WE HAPPY FEW, by Helen Howe. Simon and Schuster, $2.75

Ever since John P. Marquand discovered that there was a gold mine on Beacon Hill, books on Boston and Harvard have been hitting the stands with monotonous regularity. Last year's pseudo-Marquand, "Boston Adventure," was a very poor piece of goods, as most imitations are. But the latest effort, Helen Howe's "We Happy Few," is several cuts above its predecessors. Showing a speaking acquaintance with the Beacon Street-Brattle Street axis, Miss Howe's special target is the Cambridge cocktail crowd, the effete, hyper-esthetical group which knows all there is to know about Sex, Marxism, and God.
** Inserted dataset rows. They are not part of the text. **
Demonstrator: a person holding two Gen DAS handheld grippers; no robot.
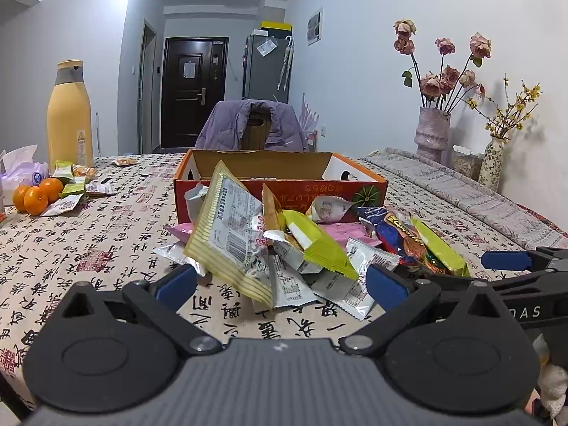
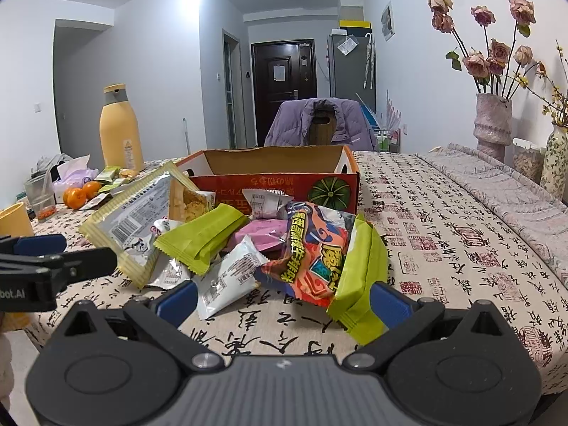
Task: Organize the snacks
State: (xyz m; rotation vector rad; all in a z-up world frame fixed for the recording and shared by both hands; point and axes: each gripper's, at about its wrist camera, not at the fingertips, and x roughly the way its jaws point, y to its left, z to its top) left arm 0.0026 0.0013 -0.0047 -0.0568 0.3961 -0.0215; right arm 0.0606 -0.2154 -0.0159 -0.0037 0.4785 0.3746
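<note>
A heap of snack packets lies on the patterned tablecloth in front of an open orange-red cardboard box. In it are a large silver packet with yellow striped edges, lime-green packets, a pink packet and an orange-blue chip bag. My left gripper is open just short of the heap's left part, holding nothing. My right gripper is open at the heap's right part. A lime-green packet lies close by its right finger.
At the left stand a tall yellow bottle, tangerines, tissues and a few loose packets. A yellow cup sits at the near left edge. Vases of dried flowers and a folded cloth line the right side. A chair with a purple jacket is behind the box.
</note>
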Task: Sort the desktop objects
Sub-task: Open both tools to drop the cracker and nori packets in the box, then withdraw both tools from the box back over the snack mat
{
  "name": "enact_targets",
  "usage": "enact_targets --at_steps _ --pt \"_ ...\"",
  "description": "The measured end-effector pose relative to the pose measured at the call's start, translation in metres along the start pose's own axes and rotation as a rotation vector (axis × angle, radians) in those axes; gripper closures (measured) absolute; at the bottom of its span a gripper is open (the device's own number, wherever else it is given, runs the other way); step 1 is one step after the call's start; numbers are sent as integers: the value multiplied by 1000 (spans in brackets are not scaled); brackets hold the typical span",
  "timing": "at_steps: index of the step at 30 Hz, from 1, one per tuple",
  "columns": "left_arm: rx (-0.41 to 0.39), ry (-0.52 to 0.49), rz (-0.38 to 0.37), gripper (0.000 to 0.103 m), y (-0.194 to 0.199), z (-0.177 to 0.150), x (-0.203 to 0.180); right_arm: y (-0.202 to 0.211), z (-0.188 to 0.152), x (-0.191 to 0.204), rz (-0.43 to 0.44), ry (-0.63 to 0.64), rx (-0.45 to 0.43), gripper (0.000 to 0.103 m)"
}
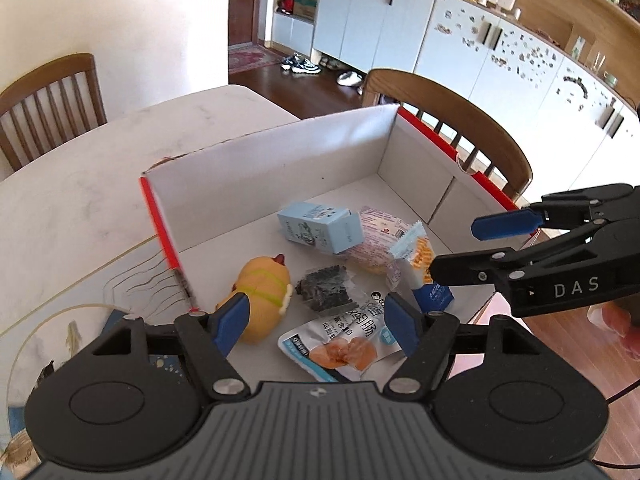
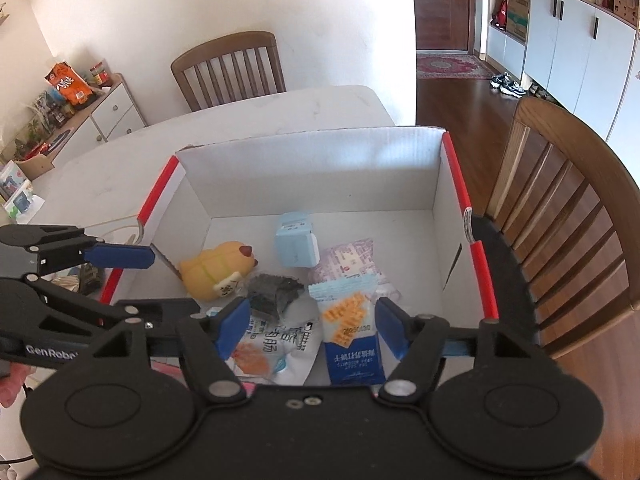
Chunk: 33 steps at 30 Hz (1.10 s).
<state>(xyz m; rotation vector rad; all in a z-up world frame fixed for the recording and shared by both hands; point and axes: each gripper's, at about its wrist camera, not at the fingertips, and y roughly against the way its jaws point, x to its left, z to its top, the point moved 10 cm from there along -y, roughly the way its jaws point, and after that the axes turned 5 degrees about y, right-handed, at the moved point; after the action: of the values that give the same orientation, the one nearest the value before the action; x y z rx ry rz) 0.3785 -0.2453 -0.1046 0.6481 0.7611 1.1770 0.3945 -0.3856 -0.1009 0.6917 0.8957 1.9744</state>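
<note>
A white cardboard box (image 1: 280, 160) with red edges stands on the table and also shows in the right wrist view (image 2: 320, 168). Inside lie a yellow plush toy (image 1: 264, 292) (image 2: 216, 272), a light blue carton (image 1: 320, 228) (image 2: 296, 244), a dark snack packet (image 1: 326, 288) (image 2: 272, 292), a white sausage pouch (image 1: 344, 340) (image 2: 276, 352), a pink-printed packet (image 1: 380, 236) (image 2: 352, 260) and a blue-and-white cracker packet (image 1: 420, 264) (image 2: 350, 332). My left gripper (image 1: 316, 324) is open and empty over the box's near edge. My right gripper (image 2: 310, 328) is open and empty above the cracker packet; it also shows in the left wrist view (image 1: 460, 248).
The box sits on a white marble-look table (image 1: 80, 184). Wooden chairs stand at the far side (image 2: 232, 68) and the right (image 2: 568, 216). A patterned mat (image 1: 48, 340) lies on the table left of the box. White cabinets (image 1: 480, 48) line the room.
</note>
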Motion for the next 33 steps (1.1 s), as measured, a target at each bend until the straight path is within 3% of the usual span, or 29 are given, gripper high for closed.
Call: enact_targets --at_steps 7,14,22,33 --pt "-44 -8 0 21 17 -4 4 12 -2 11 17 11 -45 26" --pt "-89 -25 -13 3 36 -9 7 21 -2 21 10 -7 -80 22" --pt "-120 -10 -33 2 58 -20 22 28 -5 44 -12 -13 -97 21" --pt "-150 22 -43 2 96 -51 62 29 -9 109 -14 16 -120 21"
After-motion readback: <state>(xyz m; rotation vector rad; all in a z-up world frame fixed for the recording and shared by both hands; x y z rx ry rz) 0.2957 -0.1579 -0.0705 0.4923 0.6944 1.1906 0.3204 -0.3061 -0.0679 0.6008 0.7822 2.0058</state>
The nucleus of the groups consists of several current and choice Harvard professors, notably "Puffer" Wiggam, master of Bromfield House, whose monocled eyes can only see the old school tie when it comes to applications to his house; A. R. Boyer, psychologist and professional Westerner; and Harry Keith, selfish and neurotic professor of History and Literature whose ambition, plus his predilection for other women, causes him to abandon his dipsomaniacal wife. If the parallelism is not one to one, quite clearly Miss Howe's Harvard faculty found its inspiration in the real thing.

The book jacket emphasizes that Miss Howe was not originally a novelist, but a monologuist, spending her salad days barnstorming around the country before beginning as a writer. With two books under her belt, Miss Howe is presumably deemed a novelist. Actually, she has remained a monologuist. "We Happy Few" is not a novel, really, but a series of vignettes, all of which black out with a punch line. Many of these are very funny, and Miss Howe's satire bites deep, but wisecracks do not a novel make.
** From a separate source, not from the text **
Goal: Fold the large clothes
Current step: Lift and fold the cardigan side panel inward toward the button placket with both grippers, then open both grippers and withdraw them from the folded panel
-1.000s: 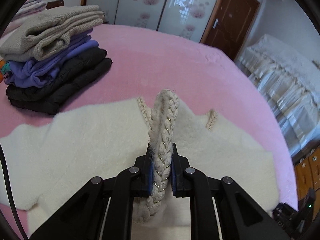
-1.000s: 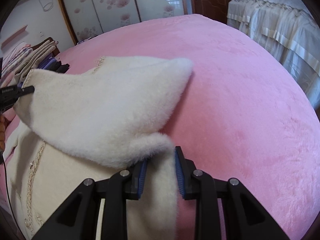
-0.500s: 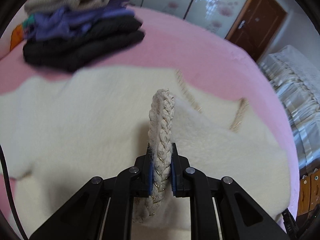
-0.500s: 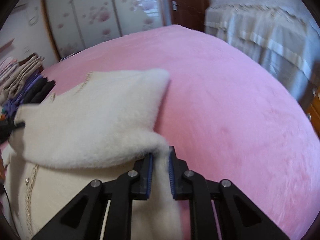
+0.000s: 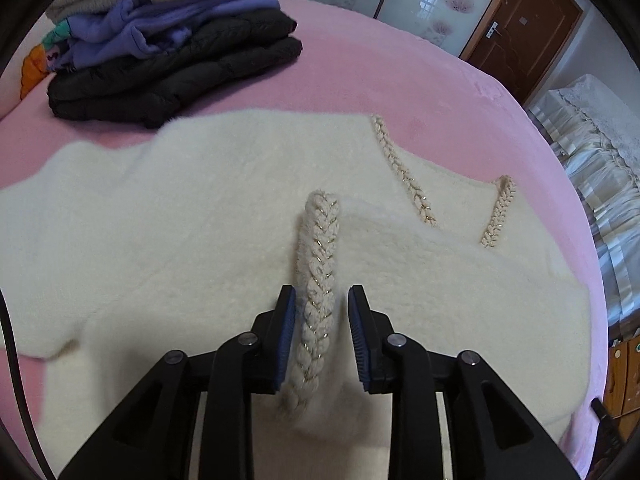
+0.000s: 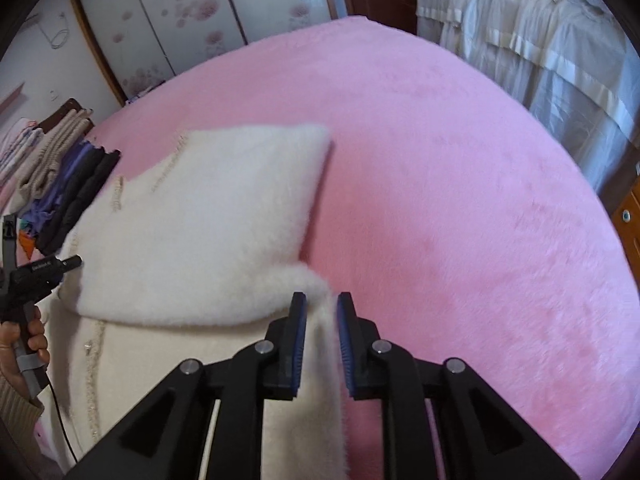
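The left gripper (image 5: 322,300) pointed steeply down at a cream fleece garment (image 5: 180,240) spread across the pink bed (image 5: 400,80). Its jaws were opening, and the braided trim (image 5: 318,280) of the garment stood up between them: the braid lay against the blue pad (image 5: 286,336) on the left side, while a clear gap showed between it and the pad on the other side, so the grip was already loose. Ahead of this gripper and slightly to the right, two more lengths of braided edging ran along the neckline. Farther ahead and to the left sat a pile of folded clothes (image 5: 172,40), black padded items at the bottom, purple ones above and a beige knit on top.

The right gripper (image 6: 322,308) also pointed down, over the garment's edge beside bare pink bed. Its jaws were opening too, with a narrow strip of the white fleece running between them; the fleece brushed the left pad, and whether the right pad touched it could not be told. Ahead and to the left of this gripper a folded-over panel of the garment (image 6: 208,216) lay flat on the layer beneath. Far to its left, a hand (image 6: 24,344) gripped the black handle of the other tool
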`<state>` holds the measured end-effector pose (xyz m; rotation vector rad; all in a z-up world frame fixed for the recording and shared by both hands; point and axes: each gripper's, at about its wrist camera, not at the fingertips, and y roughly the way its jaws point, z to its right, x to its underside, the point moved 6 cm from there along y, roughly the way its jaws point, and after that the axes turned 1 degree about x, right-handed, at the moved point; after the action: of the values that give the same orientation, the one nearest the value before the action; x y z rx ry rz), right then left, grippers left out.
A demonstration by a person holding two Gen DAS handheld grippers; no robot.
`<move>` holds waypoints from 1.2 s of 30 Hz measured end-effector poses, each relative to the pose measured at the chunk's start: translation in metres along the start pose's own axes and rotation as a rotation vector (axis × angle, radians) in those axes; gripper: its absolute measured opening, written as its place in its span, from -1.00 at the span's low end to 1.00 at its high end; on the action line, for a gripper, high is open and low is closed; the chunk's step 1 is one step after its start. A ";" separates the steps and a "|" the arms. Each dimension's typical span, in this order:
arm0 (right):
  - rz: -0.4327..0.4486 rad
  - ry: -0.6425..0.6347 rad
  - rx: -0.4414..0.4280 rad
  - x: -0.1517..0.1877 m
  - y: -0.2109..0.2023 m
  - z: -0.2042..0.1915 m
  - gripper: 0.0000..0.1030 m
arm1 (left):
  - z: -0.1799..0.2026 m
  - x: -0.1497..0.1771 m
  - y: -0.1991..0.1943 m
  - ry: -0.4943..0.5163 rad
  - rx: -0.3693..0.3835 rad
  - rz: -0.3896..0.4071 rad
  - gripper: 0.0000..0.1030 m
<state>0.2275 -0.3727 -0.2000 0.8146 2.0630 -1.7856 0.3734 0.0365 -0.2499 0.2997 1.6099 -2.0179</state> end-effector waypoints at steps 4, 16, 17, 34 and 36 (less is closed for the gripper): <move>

As a stylist, Miss Howe is guilty of one of the things which she parodies so effectively: the constant use of literary allusion in conversation. The entire book is larded with supposedly apt quotations, most of them uprooted from English literature and sown broadcast through every chapter. When Dorothea's son wishes to enlist in the Navy, Miss Howe's comment as novelist is "No man is an island," a reference which since the publication of "For Whom the Bell Tolls" has been fighting it out with "This above all" as the most overworked phrase in all literature.

If you're pressed for time, read the first half of the book and toss it away. Some place midway between the middle and the last third, Miss Howe begins to search for a soul for Dorothea. She finds it for her--you've guessed it--not in Cambridge, but Out West, among the peepul. Not until Dorothea joins the bedpan brigade in a Boston hospital and follows it up with a train trip (tourist class) to Idaho, does she discover Life.

All of this is pretty hard to take. But if you want confirmation of your suspicion that certain local professors are made of clay from the kneecaps down, Miss Howe's treatment of the Harvard faculty and all the bright, glittering people who cluster round them like a beeswarm is just what you're after.